= Anita Silvers =

American philosopher (1940–2019)

Anita Silvers (1 November 1940 – 14 March 2019) was an American philosopher, focusing on medical ethics, bioethics, feminism, disability studies, philosophy of law, and social and political philosophy. She "was a leading voice in the interpretation of the Americans With Disabilities Act, arguing that disability rights should be viewed the same as other civil rights and not as an accommodation or as a social safety net issue".

== Biography ==
As a child, Silvers contracted polio and spent a year in an iron lung, leaving her with partial quadriplegia. She attended The Wheatley School, Old Westbury, NY and was in 1958 salutatorian of the new school’s first graduating class. Silvers received her B.A. in 1962 from Sarah Lawrence College, and her PhD in Philosophy in 1967 from Johns Hopkins University.

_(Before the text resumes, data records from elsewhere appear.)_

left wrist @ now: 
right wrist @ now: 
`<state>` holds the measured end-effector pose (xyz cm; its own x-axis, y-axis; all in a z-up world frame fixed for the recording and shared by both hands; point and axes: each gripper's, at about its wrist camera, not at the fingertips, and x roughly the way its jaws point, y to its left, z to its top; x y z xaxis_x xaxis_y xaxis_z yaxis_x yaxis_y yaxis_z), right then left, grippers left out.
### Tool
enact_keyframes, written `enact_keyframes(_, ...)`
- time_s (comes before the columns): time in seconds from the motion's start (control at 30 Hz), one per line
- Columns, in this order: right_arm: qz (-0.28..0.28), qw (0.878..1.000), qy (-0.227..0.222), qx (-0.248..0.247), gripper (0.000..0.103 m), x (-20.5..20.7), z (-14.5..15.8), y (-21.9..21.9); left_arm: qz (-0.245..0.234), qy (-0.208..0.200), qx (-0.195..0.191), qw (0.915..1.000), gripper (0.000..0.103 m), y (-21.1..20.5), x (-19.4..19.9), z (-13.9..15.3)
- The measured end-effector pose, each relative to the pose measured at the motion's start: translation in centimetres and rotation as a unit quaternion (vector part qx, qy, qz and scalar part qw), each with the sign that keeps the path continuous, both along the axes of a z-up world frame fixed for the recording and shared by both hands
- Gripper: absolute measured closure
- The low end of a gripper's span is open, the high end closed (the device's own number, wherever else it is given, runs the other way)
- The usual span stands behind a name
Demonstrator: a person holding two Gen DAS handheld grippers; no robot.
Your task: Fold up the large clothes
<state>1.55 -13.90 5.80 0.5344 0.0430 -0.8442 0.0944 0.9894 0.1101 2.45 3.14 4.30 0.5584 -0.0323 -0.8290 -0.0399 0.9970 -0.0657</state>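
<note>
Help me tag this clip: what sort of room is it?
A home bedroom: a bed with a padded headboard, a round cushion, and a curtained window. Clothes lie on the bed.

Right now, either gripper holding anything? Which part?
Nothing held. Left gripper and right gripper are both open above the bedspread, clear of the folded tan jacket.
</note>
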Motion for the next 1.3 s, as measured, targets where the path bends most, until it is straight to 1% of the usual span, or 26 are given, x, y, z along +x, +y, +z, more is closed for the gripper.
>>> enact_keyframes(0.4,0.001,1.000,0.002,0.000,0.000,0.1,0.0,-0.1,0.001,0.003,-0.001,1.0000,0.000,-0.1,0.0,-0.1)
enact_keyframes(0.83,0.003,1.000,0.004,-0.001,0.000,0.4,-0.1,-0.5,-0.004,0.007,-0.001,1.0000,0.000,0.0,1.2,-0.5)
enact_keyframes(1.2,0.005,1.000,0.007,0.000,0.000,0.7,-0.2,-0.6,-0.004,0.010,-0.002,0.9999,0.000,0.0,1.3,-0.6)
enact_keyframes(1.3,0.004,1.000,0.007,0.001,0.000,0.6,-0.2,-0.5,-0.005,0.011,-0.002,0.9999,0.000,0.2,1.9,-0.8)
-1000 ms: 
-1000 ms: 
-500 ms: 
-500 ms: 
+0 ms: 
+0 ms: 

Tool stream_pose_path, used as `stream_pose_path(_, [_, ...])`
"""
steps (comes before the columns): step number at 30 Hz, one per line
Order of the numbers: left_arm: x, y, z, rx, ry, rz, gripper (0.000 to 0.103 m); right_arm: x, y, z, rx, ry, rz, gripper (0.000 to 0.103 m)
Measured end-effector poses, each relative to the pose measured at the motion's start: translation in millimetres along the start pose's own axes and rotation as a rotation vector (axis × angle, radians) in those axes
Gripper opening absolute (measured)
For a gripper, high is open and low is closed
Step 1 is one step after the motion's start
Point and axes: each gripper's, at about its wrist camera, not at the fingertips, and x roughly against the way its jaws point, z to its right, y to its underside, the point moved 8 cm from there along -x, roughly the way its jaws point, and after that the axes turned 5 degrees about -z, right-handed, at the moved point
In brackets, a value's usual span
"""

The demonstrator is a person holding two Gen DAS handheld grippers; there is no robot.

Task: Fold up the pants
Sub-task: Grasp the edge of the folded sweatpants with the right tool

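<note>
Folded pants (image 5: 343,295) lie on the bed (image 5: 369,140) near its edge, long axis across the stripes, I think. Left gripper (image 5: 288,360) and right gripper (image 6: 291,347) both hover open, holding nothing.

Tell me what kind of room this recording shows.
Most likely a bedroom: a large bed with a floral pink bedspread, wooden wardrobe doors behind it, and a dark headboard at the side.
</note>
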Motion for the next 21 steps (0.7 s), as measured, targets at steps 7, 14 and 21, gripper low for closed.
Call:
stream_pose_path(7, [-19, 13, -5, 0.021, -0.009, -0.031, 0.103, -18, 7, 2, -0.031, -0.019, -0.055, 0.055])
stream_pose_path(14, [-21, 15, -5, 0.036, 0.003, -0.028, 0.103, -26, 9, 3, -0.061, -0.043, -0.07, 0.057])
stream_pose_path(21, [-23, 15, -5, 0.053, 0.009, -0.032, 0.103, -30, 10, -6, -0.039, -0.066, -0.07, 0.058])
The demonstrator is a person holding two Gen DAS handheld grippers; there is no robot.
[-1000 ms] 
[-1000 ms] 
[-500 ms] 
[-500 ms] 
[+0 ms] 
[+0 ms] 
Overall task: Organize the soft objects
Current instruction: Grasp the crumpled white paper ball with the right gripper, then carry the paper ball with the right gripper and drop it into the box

Silvers was a professor in, and former chair of, the Department of Philosophy at San Francisco State University, having been on the faculty from 1967. In 1980, she was appointed by President Jimmy Carter to serve on the National Council for the Humanities, the governing board of the National Endowment for the Humanities. In 2009, she was awarded the Quinn Prize for her service to the profession from the American Philosophical Association (APA) the first time this award was granted to a faculty member of a non-research-intensive university. In 2013, she was awarded the Lebowitz Prize by the American Philosophical Association and Phi Beta Kappa society. In 2017, she was awarded the California State University (CSU) Wang Family Excellence Award.

Her 1988 book Disability. Difference. Discrimination: Perspectives on Justice in Bioethics and Public Policy (co-authored with David Wasserman and Mary Mahowald) is widely cited in legal affairs.